As a young man eying his future, Bradley had to stop doing what he liked in order to follow bigger pursuits.

"I could never make a living on what they paid me at WDAS. I made $1.50 an hour, tops. Maybe by the end I got up to about $2 an hour. I was teaching school during the day and working at the radio station at night. I had come to a point where I had to make a decision to do one or the other. I was also doing some journalism. Looking down the road, I didn't see a promising future as a jazz disc jockey. I could have a lot of fun, but I wasn't going to be able to live the kind of life I wanted to live. And I didn't think I could do that as a teacher either.

"Financially, I wanted more than that. Emotionally, in terms of what I wanted to see in my life and in the world, I wanted more than being in a fixed place everyday. I didn't realize it at the time, but I realize it now. What was driving me was that sort of wanderlust. If you're a teacher, you go to the classroom every day. If you're a jazz disc jockey, you go to the radio station every day. I have a wanderlust to see different places, travel the world, do things like that. That's what made me go into journalism."

Bradley probably thought, with his career blossoming and his plate full with the success of "60 Minutes" that his days of radio were long gone. Not so.

"I got a phone call one day from Gordon Davis, who was on the board of Jazz at Lincoln Center. At that time, I think he was chairman of the board of Jazz at Lincoln Center. He said, 'I'd like to talk to you about coming to serve as a board member and I'd like you to do a radio show for us.' I'm not fond of boards, but I thought this was a good one. I thought it was some way I could give back to this music that has given me so much. So I said OK. I was so naive, I thought what I would do was show up once a week, bring some records and play them," he said, chuckling. "It turned out to be a very different kind of radio show, but one that I love doing."
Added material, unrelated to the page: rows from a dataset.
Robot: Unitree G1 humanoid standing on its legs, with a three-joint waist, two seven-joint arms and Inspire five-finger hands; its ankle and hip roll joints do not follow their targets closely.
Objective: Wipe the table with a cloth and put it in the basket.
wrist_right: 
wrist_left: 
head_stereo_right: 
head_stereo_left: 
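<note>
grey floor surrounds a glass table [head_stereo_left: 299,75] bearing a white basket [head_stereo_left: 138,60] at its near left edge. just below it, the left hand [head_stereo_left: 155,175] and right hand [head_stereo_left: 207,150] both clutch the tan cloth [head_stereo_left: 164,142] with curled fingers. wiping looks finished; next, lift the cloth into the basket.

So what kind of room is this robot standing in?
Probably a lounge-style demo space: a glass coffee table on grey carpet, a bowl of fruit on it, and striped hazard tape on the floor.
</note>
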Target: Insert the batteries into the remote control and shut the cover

So Bradley plans to continue for the foreseeable future, and NPR or no NPR, he has confidence in the viability of the Lincoln Center program. In general, despite radio's disrespect for American's wonderful art form, Bradley thinks jazz music is in good shape.

"I see the music as vibrant," he said. "Go to the record store. There's a wall full of historical stuff. Every album John Coltrane made and didn't make. Same for Miles Davis. They put out anything that is available. But you also see plenty of new material by young artists.

"I went to see Illinois Jacquet last night and his big band. Some of his musicians look like they could have been in high school. I would say most of the musicians in his band are in their 20s. I think it's an alive, vibrant art form."